### Your instructions
Output every line from the beginning of the records through the line that contains "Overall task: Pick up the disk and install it", exactly as it appears.
******
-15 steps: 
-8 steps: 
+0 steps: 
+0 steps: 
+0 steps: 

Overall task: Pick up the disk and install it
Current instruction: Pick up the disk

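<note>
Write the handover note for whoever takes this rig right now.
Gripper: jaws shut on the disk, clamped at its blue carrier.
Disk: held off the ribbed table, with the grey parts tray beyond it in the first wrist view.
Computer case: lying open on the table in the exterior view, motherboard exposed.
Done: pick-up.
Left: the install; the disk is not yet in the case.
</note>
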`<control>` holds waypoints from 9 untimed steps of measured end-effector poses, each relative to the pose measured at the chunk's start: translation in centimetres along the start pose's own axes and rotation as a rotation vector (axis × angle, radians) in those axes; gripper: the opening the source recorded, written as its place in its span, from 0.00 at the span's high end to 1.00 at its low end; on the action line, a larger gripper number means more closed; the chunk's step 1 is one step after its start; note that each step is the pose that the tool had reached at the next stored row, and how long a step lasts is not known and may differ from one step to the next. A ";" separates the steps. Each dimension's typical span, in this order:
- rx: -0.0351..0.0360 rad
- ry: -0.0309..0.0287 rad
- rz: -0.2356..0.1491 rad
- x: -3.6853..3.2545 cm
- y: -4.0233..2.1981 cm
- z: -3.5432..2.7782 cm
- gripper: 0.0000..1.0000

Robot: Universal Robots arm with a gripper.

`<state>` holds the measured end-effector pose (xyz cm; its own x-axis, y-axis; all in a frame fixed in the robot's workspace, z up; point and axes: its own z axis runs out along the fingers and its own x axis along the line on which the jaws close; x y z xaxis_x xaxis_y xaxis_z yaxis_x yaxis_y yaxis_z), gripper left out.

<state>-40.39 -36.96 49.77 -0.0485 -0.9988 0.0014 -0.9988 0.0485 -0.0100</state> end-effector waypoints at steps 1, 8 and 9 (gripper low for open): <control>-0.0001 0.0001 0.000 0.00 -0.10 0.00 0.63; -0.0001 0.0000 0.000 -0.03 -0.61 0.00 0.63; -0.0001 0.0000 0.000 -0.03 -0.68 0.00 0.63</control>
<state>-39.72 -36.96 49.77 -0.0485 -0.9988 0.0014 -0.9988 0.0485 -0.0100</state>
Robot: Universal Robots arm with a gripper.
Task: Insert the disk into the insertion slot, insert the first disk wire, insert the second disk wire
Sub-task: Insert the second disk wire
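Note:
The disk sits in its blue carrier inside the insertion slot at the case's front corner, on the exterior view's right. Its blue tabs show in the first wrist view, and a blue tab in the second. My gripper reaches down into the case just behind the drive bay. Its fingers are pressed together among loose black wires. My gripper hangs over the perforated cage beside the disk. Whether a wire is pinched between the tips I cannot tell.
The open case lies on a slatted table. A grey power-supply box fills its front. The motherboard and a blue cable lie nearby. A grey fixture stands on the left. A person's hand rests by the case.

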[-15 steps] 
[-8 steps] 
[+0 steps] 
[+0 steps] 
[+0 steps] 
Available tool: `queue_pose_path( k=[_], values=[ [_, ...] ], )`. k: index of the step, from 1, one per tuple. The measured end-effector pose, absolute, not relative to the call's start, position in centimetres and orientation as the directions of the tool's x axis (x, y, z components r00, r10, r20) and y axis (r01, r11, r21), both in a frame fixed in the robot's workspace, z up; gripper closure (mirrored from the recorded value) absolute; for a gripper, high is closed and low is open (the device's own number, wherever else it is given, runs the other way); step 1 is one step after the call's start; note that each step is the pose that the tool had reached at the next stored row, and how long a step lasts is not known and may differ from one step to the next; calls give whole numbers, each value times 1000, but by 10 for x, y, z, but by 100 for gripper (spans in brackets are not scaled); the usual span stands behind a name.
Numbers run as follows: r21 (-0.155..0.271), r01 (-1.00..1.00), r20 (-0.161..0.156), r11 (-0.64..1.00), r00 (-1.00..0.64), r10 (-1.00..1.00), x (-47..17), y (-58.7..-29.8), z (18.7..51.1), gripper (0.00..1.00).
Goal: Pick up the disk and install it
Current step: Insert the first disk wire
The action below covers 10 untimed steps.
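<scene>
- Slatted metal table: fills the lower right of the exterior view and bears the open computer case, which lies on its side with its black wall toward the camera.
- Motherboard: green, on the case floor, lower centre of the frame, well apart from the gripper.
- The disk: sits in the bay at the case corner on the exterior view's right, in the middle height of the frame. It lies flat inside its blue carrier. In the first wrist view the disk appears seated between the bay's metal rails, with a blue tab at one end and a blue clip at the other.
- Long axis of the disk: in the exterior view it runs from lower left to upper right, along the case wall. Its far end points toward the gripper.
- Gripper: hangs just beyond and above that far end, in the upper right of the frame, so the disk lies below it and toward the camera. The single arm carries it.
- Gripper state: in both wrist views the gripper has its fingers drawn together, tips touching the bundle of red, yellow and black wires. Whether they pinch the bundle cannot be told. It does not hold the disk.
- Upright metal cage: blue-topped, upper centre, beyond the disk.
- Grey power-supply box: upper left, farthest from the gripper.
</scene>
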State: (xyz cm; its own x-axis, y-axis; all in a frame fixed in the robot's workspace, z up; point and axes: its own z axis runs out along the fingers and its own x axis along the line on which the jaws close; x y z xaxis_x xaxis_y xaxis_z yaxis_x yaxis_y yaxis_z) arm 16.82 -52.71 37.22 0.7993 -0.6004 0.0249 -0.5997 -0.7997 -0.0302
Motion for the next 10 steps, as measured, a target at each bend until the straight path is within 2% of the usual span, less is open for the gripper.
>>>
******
### Exercise solution
-15 steps: 
-8 steps: 
+0 steps: 
+0 steps: 
+0 steps: 

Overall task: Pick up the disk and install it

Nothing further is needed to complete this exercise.